I've never been of the opinion that your experiences are ufo related though I'm reluctant to label them as much as I am my own. But they are a valuable part of who you are right now and to whom you will become.

I know how difficult it is to deal with depression and I wish I had answers for you, Mike. But you often seem so content to wonder. That's a gift. I see you as someone with many gifts.

Something IS happening. If it feels good, let it happen. If it begins to feel not good, let it go.

I always enjoy your take on things and it seems I'm not alone.

Christopher Butler said...

That's a distressing post, Mike. As you say, its not hard to understand her point of view. But you and I both know how difficult it is to understand our point of view.

Do you happen to be on Google+?

Red Pill Junkie said...

You should ask yourself the questions:

Do I need a pill in order to have meaningful relationships with other human beings?

Do I need a pill in order to enjoy the little pleasures I can find in my daily routine?

Do I need a pill in order to differentiate consensual reality from the subtle 'in-between' stuff that is highly symbolical and subjective, but nevertheless equally meaningful and important?

Do I need a pill in order to understand who I am, and what I need to become?

Since I believe the answer to all those question is a resounding 'NO', then I suggest you seek a second opinion ;)

Besides, how is a pill going to scare away all those owls crossing your path, Mike? Maybe you should try switching to a different after-shave instead ^_^

Red Pill Junkie said...

PS: Think about the fact that most of your high-strangeness episodes have been with another witness: in 74 with your buddy Mike, with Natasha, with that other woman when you saw the owls...

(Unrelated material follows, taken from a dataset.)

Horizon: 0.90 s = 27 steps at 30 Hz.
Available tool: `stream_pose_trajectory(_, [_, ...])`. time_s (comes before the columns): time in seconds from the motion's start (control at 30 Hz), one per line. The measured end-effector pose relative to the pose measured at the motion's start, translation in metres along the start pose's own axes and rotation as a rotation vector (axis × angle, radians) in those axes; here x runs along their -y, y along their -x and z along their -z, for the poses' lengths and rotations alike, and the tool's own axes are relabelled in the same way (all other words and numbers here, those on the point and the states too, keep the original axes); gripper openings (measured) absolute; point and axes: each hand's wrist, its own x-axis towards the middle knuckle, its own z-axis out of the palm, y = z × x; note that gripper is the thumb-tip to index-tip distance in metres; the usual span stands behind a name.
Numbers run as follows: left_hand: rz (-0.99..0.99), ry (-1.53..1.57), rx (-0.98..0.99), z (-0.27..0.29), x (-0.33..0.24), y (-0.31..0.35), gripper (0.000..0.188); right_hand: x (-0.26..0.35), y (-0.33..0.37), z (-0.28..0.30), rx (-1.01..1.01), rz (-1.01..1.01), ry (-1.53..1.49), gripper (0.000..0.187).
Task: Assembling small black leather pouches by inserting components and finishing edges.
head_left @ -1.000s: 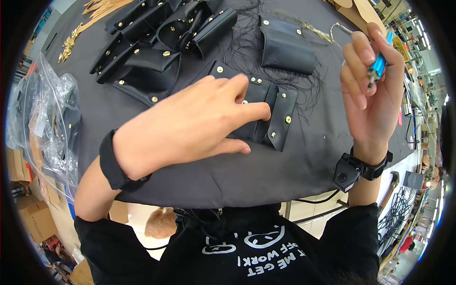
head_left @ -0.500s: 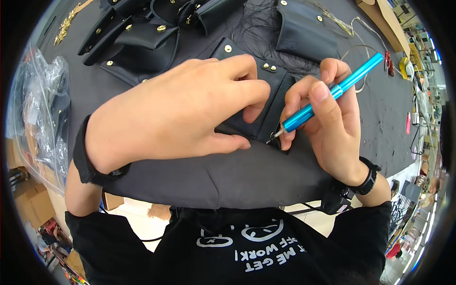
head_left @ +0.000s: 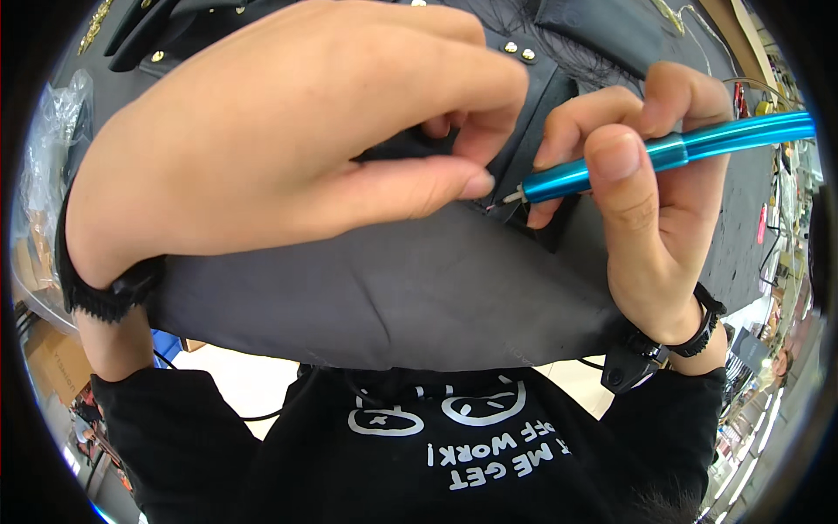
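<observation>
A black leather pouch (head_left: 543, 83) with gold snap studs lies on the table under my hands. My right hand (head_left: 659, 192) grips a slim, shiny blue pen-shaped tool (head_left: 559, 181), thumb on top of the barrel. Its fine tip points left and meets, or nearly meets, the pouch's near edge. Over the pouch's left part lies my left hand (head_left: 297, 131), fingers curled and thumb close to the index finger, right beside the tip. Whatever sits between those fingertips is hidden.
Dark cloth covers the table (head_left: 349, 279). More black leather pouches (head_left: 602, 31) lie at the back, near loose black threads (head_left: 515, 22). A clear plastic bag (head_left: 61, 148) is at the left, a gold chain (head_left: 92, 26) at the far left.
Both hands look larger and higher in the picture. My left thumb has come nearer to the index finger and the tool's tip. The blue tool now lies flatter.
</observation>
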Motion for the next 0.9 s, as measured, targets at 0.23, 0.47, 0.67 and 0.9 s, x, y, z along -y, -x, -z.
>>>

Wot, are you gonna ask them to take the pill as well? ;)

Michael D said...

I am far from an expert on any of this, but if you believe that your depression is in some way related to a real situation, not some internal chemical imbalance, perhaps you should try some hypnosis therapy with a sympathetic hypnotist, and try to dig out the infected splinter in your mind rather than just medicating around it.

It sounds like you need a different therapist.

Arvin Hill said...

Mike, I'm sorry to hear about your depression.

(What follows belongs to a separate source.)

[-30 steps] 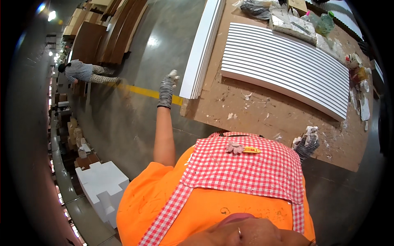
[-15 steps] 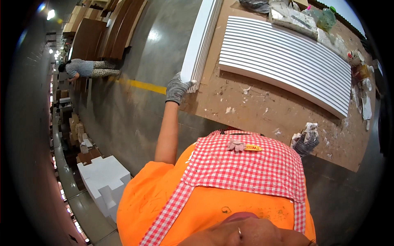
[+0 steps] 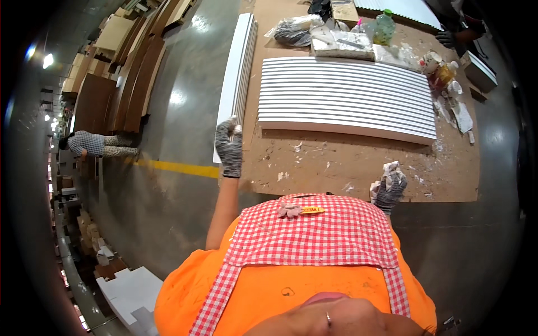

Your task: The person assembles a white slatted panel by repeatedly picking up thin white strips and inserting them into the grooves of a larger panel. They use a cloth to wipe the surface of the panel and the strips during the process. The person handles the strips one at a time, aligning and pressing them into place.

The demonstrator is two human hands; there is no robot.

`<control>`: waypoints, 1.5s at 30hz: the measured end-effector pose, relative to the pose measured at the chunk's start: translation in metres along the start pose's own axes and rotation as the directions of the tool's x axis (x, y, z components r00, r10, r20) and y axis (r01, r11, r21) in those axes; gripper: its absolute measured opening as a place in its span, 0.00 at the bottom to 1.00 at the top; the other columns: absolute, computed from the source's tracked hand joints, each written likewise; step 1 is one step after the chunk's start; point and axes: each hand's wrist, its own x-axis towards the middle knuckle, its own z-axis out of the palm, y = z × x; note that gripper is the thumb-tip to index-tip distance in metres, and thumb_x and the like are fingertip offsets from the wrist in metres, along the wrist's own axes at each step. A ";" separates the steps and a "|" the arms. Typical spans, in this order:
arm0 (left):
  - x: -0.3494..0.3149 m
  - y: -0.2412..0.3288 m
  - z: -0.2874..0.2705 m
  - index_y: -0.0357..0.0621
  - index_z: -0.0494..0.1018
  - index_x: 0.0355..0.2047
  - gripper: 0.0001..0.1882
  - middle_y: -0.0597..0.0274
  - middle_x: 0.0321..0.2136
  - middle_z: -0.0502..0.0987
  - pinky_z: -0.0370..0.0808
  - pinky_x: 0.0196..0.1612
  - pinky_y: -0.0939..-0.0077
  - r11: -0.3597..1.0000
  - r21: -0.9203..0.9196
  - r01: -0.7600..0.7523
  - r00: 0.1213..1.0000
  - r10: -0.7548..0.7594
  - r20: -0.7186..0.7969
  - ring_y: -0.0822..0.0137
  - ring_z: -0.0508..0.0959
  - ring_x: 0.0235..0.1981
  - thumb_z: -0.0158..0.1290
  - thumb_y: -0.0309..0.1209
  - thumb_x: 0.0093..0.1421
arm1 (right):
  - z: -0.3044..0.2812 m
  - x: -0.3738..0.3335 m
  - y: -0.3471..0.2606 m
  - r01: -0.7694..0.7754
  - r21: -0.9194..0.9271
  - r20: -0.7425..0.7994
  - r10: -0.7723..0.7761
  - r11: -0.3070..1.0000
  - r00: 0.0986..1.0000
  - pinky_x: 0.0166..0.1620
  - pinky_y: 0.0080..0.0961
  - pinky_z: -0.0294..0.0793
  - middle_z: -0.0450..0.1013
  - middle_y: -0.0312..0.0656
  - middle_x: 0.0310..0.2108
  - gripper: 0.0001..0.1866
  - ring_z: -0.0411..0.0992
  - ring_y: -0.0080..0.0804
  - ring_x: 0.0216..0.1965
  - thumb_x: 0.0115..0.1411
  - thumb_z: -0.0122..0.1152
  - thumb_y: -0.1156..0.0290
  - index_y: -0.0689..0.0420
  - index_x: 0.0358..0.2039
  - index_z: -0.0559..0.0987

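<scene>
My left hand [image 3: 228, 150], in a grey knit glove, is at the near end of a stack of long white boards [image 3: 234, 78] along the table's left edge. Its fingers are curled over the stack's right side, with whitish smears on the tips. My right hand [image 3: 391, 189], gloved the same way, grips a crumpled white rag [image 3: 390, 167] at the table's near edge. Between the hands and farther off lies a wide block of white strips [image 3: 347, 95], set side by side with dark lines between them.
A brown board tabletop [image 3: 325, 162] carries white smears. Behind the strips are a white-smeared block [image 3: 342, 43], a plastic bag [image 3: 294, 31] and a green bottle [image 3: 384, 28]. Another person's gloved hand [image 3: 445, 39] is at the far right. A person [image 3: 98, 144] stands at far left by brown panels.
The view has turned, showing more of the table's far side and another person's gloved hand. My left hand now lies farther over the stack's near end. My right hand still grips the rag.
</scene>
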 end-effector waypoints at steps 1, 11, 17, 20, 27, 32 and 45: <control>-0.008 0.014 0.014 0.40 0.72 0.46 0.16 0.59 0.41 0.76 0.73 0.44 0.74 0.998 0.040 0.039 0.998 -0.041 0.056 0.70 0.75 0.36 0.55 0.22 0.55 | 0.000 0.004 0.000 -0.032 0.029 0.059 0.030 0.999 0.998 0.51 0.35 0.65 0.72 0.44 0.42 0.16 0.68 0.42 0.46 0.60 0.54 0.64 0.56 0.46 0.75; -0.026 -0.096 0.072 0.30 0.53 0.61 0.46 0.40 0.60 0.58 0.54 0.64 0.64 0.911 0.096 0.400 0.887 -0.411 0.209 0.49 0.59 0.61 0.63 0.43 0.50 | 0.016 0.000 0.020 -0.077 -0.104 0.075 0.085 0.992 0.994 0.52 0.40 0.65 0.69 0.47 0.44 0.17 0.67 0.46 0.49 0.55 0.59 0.58 0.53 0.41 0.76; -0.014 -0.062 0.072 0.29 0.53 0.61 0.45 0.37 0.58 0.60 0.54 0.63 0.63 0.880 0.318 0.353 0.851 -0.444 0.282 0.47 0.61 0.60 0.60 0.46 0.52 | 0.010 0.003 0.009 -0.081 -0.118 0.095 0.092 0.990 0.991 0.53 0.38 0.64 0.70 0.45 0.46 0.18 0.66 0.45 0.49 0.56 0.53 0.56 0.52 0.43 0.76; -0.024 -0.069 0.088 0.31 0.48 0.63 0.46 0.38 0.61 0.55 0.51 0.64 0.60 0.832 0.516 0.203 0.889 -0.377 0.259 0.45 0.56 0.62 0.56 0.48 0.55 | 0.012 -0.005 0.018 -0.095 -0.165 0.085 0.110 0.982 0.990 0.53 0.39 0.65 0.69 0.47 0.46 0.19 0.66 0.45 0.49 0.54 0.57 0.55 0.52 0.42 0.75; -0.042 -0.064 0.097 0.44 0.47 0.66 0.42 0.47 0.65 0.47 0.49 0.65 0.56 0.810 0.555 -0.187 0.976 0.088 0.201 0.48 0.50 0.64 0.55 0.43 0.57 | -0.014 0.025 -0.016 0.068 -0.212 0.256 -0.011 0.975 0.967 0.50 0.39 0.65 0.72 0.44 0.41 0.17 0.69 0.45 0.45 0.51 0.53 0.64 0.53 0.43 0.76; -0.053 -0.060 0.096 0.47 0.51 0.65 0.40 0.55 0.65 0.47 0.48 0.68 0.64 0.754 0.646 -0.123 0.975 -0.031 0.222 0.54 0.50 0.64 0.57 0.38 0.56 | -0.017 0.034 -0.026 0.115 -0.286 0.299 -0.026 0.951 0.954 0.50 0.39 0.64 0.73 0.43 0.40 0.16 0.70 0.43 0.43 0.53 0.50 0.67 0.53 0.43 0.76; -0.054 -0.106 0.083 0.34 0.55 0.61 0.35 0.49 0.57 0.62 0.65 0.56 0.69 0.845 -0.109 0.524 0.844 -0.498 0.196 0.59 0.66 0.55 0.57 0.32 0.58 | -0.011 0.114 0.148 -0.410 0.901 0.218 0.666 0.145 0.713 0.45 0.25 0.71 0.71 0.40 0.41 0.20 0.70 0.27 0.40 0.60 0.54 0.64 0.62 0.48 0.70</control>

Your story illustrates a very serious problem with far reaching implications and potentially devastating consequences.

Such are the perils of scientific fundamentalism, which, one way or another, gets shoved down our throats - literally, for some.

But while the institutions of medical science lag far behind - because that's what institutions do - there are individual physicians capable of appreciating, to various degrees, exceptional human experience.

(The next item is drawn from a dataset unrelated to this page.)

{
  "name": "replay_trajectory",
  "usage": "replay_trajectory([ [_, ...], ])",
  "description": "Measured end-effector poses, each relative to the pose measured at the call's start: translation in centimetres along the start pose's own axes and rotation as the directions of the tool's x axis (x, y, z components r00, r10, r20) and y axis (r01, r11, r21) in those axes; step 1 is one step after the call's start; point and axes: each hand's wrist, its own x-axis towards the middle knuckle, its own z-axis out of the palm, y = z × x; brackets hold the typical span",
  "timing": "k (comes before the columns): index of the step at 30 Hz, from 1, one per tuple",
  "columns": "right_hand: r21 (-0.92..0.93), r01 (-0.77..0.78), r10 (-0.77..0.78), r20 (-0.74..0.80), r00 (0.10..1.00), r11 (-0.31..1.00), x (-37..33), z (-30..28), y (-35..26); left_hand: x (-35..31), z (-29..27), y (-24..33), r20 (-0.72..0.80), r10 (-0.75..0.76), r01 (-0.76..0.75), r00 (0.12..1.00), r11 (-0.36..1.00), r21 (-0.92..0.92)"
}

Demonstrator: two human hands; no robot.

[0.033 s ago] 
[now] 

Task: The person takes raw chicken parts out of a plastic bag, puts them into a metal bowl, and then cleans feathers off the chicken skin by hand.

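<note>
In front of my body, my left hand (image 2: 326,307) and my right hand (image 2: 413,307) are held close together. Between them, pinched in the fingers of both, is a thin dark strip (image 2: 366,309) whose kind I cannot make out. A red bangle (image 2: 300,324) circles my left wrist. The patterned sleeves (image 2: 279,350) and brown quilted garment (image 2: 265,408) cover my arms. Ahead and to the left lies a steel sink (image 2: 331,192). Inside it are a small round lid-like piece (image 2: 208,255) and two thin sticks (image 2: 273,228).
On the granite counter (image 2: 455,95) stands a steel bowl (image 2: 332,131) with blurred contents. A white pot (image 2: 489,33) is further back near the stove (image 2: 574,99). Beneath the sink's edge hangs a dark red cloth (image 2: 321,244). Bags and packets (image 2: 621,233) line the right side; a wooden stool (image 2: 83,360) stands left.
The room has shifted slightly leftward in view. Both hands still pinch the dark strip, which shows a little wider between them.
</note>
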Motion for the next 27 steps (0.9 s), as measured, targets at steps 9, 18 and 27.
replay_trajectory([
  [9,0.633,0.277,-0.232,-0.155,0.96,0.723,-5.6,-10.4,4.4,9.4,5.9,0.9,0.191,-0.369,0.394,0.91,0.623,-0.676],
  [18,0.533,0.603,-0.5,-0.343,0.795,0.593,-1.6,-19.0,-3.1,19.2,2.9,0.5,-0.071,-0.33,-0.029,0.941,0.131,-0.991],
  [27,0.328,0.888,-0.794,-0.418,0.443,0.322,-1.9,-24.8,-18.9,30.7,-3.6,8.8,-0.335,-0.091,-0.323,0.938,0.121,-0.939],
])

I was surprised to find my board-certified internal medicine physician very interested in my contact experiences, even going so far as to share with me an experience. Granted, this is a doctor I've known for many years, so we enjoy a level of mutual trust and candor.

I see transpersonal psychology as spanning scientific and spiritual disciplines. If I needed a physician whose views didn't comport with the standard institutional denials, I would be tempted to start there - with a psychologist of the transpersonal variety - because they might be more likely to be aware of physicians with an understanding of your situation. The downside is that it's potentially very time-consuming and expensive.

I'll risk taking a beating for mentioning self-medication, but, frankly, until the American Medical Association takes off the blinders, online pharmacies provide a better alternative than going without treatment altogether. This is especially true if you have enough experience with antidepressant therapy to know what Rx's you found effective in the past. Obviously, self-medicating places a tremendous responsibility on the patient insofar as reading, understanding and heeding the product literature. Online pharmacies proliferate.

The ideal resolution is going to be finding a medical professional you can trust - but, in the interim, do whatever you need to do to keep moving forward.